Dampaknya ke Indonesia
Melansir Bloomberg, pada 2013 imbal hasil AS melonjak menyusul pengungkapan tak terduga oleh Ketua Fed saat itu Ben Bernanke bahwa para pejabat sedang memikirkan untuk menghentikan pembelian aset mereka, yang kemudian memicu volatilitas pasar keuangan yang parah dan ingatan pahit di antara investor.
The Fed akhirnya mulai mengurangi QE sebesar US$ 10 miliar per bulan dimulai pada Desember 2013, hingga akhirnya dihentikan pada Oktober 2014. Akibatnya, sepanjang 2014, indeks dolar melesat lebih dari 12%.
Tidak sampai di situ, setelah QE berakhir, muncul wacana normalisasi alias kenaikan suku bunga The Fed, yang membuat dolar AS terus berjaya hingga akhir 2015 saat suku bunga acuan akhirnya dinaikkan 25 basis poin menjadi 0,5%. Setelahnya, The Fed mempertahankan suku bunga tersebut selama 1 tahun, penguatan indeks dolar pun mereda.

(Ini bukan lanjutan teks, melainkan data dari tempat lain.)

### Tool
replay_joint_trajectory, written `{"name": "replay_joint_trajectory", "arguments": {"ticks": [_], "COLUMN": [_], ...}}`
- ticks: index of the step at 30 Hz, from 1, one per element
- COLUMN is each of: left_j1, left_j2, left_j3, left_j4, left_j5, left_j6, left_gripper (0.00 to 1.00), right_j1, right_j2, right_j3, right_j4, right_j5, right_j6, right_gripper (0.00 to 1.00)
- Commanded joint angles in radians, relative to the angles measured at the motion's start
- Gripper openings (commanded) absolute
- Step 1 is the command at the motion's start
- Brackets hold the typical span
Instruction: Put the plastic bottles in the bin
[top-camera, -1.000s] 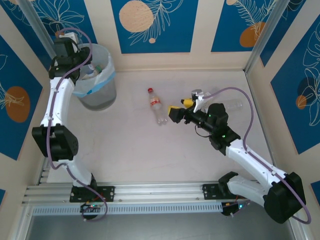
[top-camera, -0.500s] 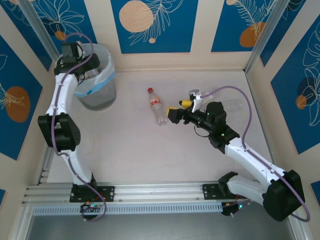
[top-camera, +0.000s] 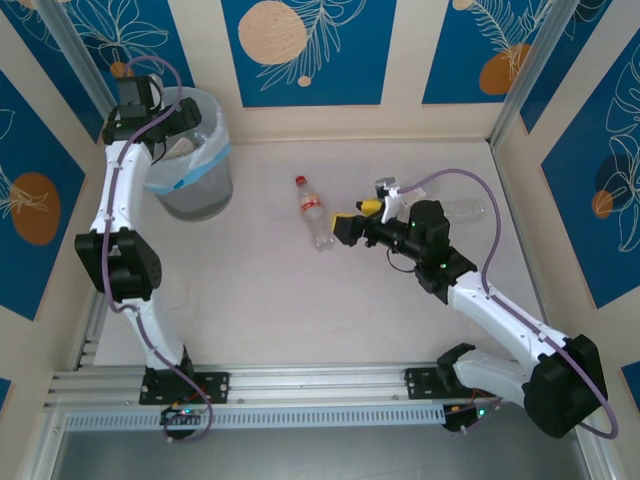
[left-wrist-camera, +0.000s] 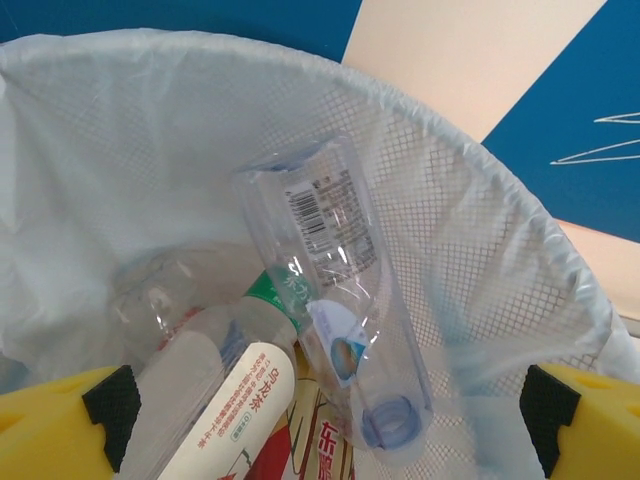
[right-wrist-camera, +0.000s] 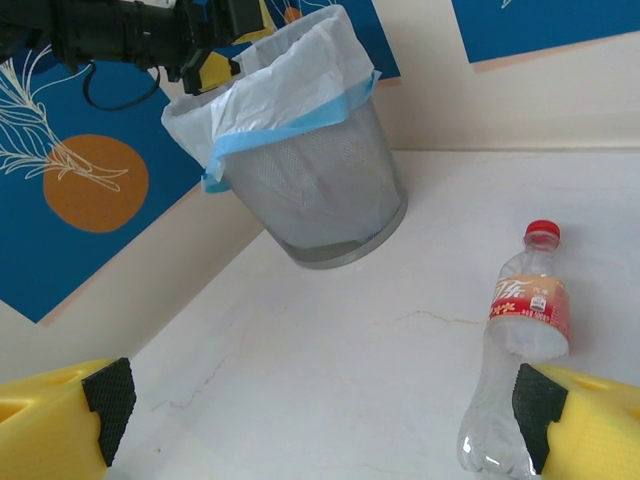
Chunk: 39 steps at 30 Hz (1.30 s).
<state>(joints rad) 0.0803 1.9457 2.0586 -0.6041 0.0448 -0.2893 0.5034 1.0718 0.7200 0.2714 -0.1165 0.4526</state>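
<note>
Over at the far left corner, the left tool (left-wrist-camera: 330, 403) hangs above the mouth of the bin (top-camera: 195, 195), its yellow fingers spread wide with nothing between them. Down inside the white bag liner lie several plastic bottles: a clear one with a barcode label (left-wrist-camera: 320, 260) slants across the heap, and a white-labelled one (left-wrist-camera: 240, 410) rests beside it among others. Near the middle of the counter (top-camera: 250, 300) lies a red-capped bottle with a red label (top-camera: 312, 212), on its side, well apart from the bin. Just to its right the right tool (top-camera: 358, 217) sits low over the counter, fingers wide and empty, pointing at that bottle. Further right, past the right arm's wrist, another clear bottle (top-camera: 468, 210) lies on the counter.
</note>
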Motion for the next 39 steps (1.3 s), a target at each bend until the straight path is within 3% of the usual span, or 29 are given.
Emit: {"name": "replay_joint_trajectory", "arguments": {"ticks": [1,11,25,31,39], "left_j1": [0.009,0.003,-0.069,-0.174,-0.4], "left_j2": [-0.047,-0.132,-0.304,-0.436,-0.562], "left_j3": [0.025,-0.041,-0.216,-0.402,-0.656], "left_j4": [-0.028,0.045,0.189,0.267,0.276], "left_j5": [0.018,0.17,0.229,0.169,-0.026], "left_j6": [0.001,-0.081,-0.162,-0.193,-0.231], "left_gripper": [0.99,0.99,0.99,0.99,0.99], "right_j1": [0.003,0.0,-0.002,-0.012,-0.047], "right_j2": [0.014,0.041,0.054,0.071,0.073], "right_j3": [0.029,0.033,0.049,0.058,0.047], "right_j4": [0.006,0.002,-0.062,-0.117,-0.183], "right_j5": [0.013,0.116,0.145,0.198,0.351], "right_j6": [0.034,0.076,0.082,0.1,0.195], "right_gripper": [1.0,0.99,0.99,1.0,1.0]}}
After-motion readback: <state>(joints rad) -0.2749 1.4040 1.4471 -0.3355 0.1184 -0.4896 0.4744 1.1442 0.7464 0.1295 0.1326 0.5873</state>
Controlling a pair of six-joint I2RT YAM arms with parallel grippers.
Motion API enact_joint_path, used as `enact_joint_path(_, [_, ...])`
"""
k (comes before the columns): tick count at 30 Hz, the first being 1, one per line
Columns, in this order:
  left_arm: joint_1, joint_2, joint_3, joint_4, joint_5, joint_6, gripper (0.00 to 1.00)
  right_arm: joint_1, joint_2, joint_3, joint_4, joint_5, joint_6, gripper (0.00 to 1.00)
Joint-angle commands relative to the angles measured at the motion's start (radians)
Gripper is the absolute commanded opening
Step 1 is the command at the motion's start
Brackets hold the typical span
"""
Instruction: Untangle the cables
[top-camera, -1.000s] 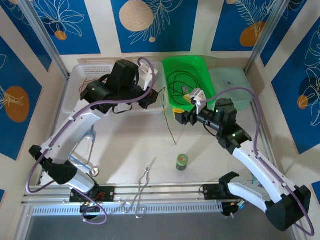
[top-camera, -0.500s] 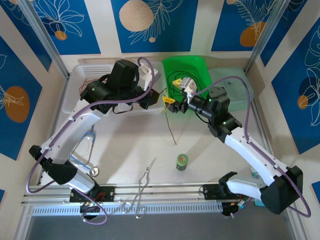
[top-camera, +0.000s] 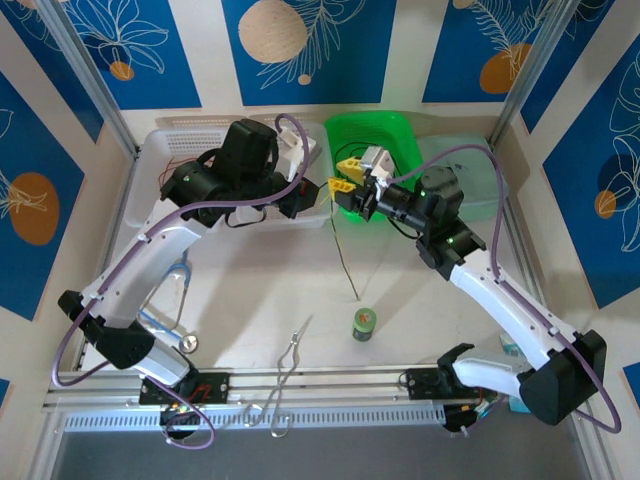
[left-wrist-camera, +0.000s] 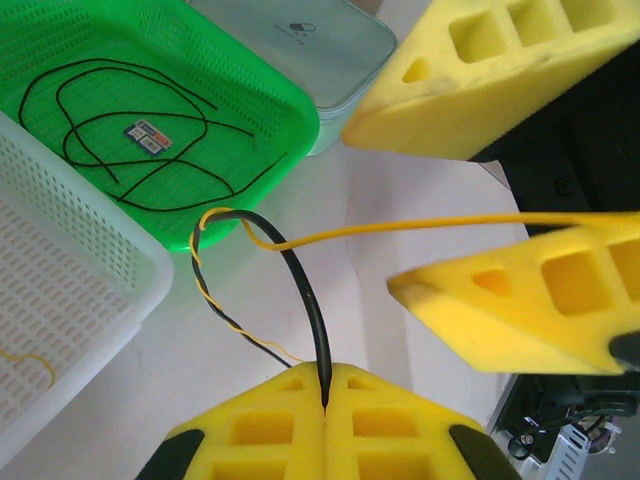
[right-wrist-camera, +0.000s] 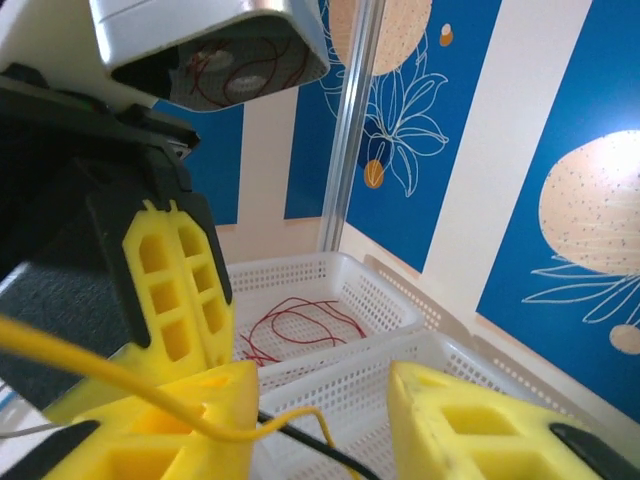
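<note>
My left gripper (left-wrist-camera: 325, 372) is shut on a black cable (left-wrist-camera: 300, 280) that arches up out of its pads. A thin yellow cable (left-wrist-camera: 400, 228) is twisted round that black one and runs off to the right between the fingers (left-wrist-camera: 520, 310) of my right gripper. In the right wrist view the right gripper (right-wrist-camera: 320, 385) has its jaws apart, with the yellow cable (right-wrist-camera: 110, 375) draped over its left finger. From above, both grippers meet between the white basket and the green basket (top-camera: 400, 130), left gripper (top-camera: 312, 192) beside right gripper (top-camera: 350, 185). A cable end (top-camera: 345, 265) hangs down to the table.
Black cables (left-wrist-camera: 130, 130) lie coiled in the green basket, red cables (right-wrist-camera: 300, 325) in a white basket (top-camera: 190, 135). A pale lidded box (top-camera: 470, 175) sits right of the green basket. On the table lie a green can (top-camera: 363, 323), metal tongs (top-camera: 290, 355) and a light-blue tube (top-camera: 178, 275).
My right gripper has swung left and up toward the left gripper, to the green basket's near-left corner, and its jaws have narrowed around the yellow cable. The left arm has stayed still.
</note>
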Motion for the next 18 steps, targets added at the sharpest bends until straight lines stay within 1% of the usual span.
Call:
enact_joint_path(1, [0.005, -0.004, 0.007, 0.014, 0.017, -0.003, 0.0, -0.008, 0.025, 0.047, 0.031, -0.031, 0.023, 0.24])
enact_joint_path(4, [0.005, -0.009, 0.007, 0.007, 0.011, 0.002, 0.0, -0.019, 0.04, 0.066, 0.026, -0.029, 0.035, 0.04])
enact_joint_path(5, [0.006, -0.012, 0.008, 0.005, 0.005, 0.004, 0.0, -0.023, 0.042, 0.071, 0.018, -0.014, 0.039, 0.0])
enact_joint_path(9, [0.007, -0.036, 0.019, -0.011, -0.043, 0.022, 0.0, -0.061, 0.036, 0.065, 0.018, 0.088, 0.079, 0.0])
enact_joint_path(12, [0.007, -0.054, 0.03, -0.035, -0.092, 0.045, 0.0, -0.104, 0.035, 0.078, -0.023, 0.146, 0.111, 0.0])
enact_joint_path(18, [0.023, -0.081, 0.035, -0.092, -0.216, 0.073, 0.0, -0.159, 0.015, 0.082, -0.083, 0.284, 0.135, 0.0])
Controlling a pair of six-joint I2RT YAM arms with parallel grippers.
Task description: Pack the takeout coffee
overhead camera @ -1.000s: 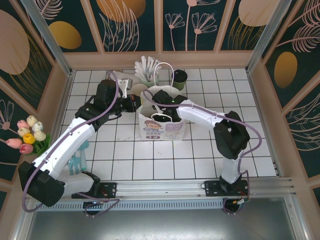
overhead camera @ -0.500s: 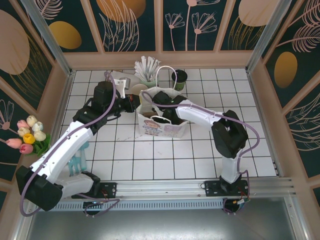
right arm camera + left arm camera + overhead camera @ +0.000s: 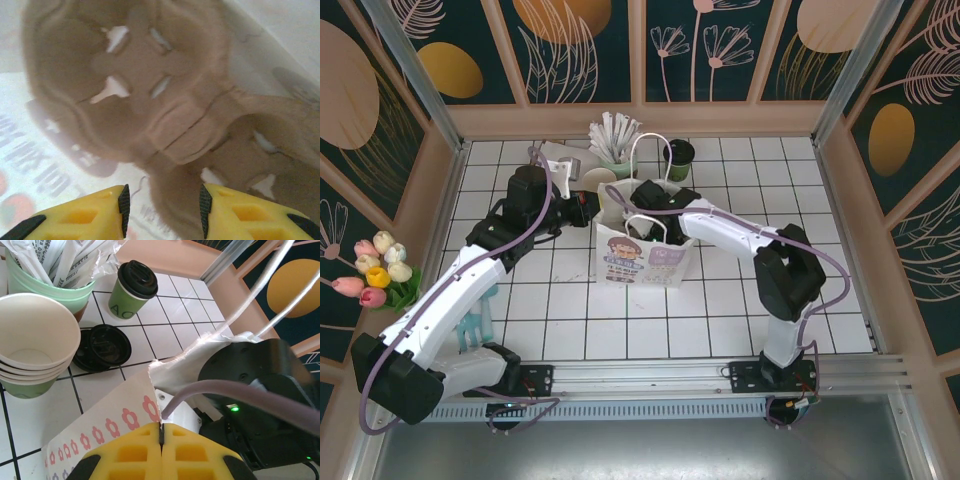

Rupiah menjadi salah satu korban keganasan taper tantrum kala itu. Sejak Bernanke mengumumkan tapering Juni 2013 nilai tukar rupiah terus merosot hingga puncak pelemahan pada September 2015.
Di akhir Mei 2013, kurs rupiah berada di level Rp 9.790/US$ sementara pada 29 September 2015 menyentuh level terlemah Rp 14.730/US$, artinya terjadi pelemahan lebih dari 50%.
Mengutip laporan Kementerian Keuangan bertajuk 'Pengaruh Quantitative Easing dan Tapering Off serta Indikator Makroekonomi terhadap Nilai Tukar Rupiah', disebutkan kebijakan pengurangan QE yang dikeluarkan oleh The Fed pada 2013, terbukti memiliki hubungan negatif dan signifikan terhadap pergerakan nilai tukar rupiah.
Dalam laporan tersebut kemudian, mengharapkan agar Bank Indonesia (BI) selaku pengambil alih kebijakan moneter bisa mengatasi dampak negatif dari risiko kebijakan yang dikeluarkan oleh Bank Sentral di Amerika Serikat.
"Diharapkan Bank Indonesia dapat mempertahankan keberhasilannya dalam mengatasi dampak negatif dari salah satu jenis kebijakan moneter non konvensional, baik melalui kebijakan suku bunga ataupun kebijakan makroprudensial yang efektif."
"Hal ini dikarenakan seiring dengan kemajuan teknologi dan meningkatnya kecepatan pertukaran informasi, membuat kebijakan moneter non konvensional semakin berkembang dan menghasilkan berbagai jenis kebijakan baru," tulis laporan Kemenkeu dikutip CNBC Indonesia, Selasa (9/3/2021).
Selain melemahnya rupiah kala itu, pada bulan Juli 2013, Indeks Harga Saham Gabungan (IHSG) tumbang sangat dalam. Bahkan saat itu IHSG jatuh lebih dari 20%, atau sudah memasuki fase bearish (turun). Salah satu penyebab dari tumbangnya IHSG kala itu juga berasal dari rencana the Fed mengurangi stimulus.
Keinginan the Fed mengurangi stimulus telah membuat dana asing yang parkir di Indonesia ramai-ramai keluar dari Indonesia.
Berdasarkan data Bursa Efek Indonesia (BEI), sepanjang tahun 2013 saat itu, investor asing yang mencatatkan net sell asing di pasar saham sebesar Rp 15,29 triliun. Nilai dana asing yang keluar itu hampir sama dengan nilai dana asing yang masuk tahun 2012, sebesar Rp 15,2 triliun.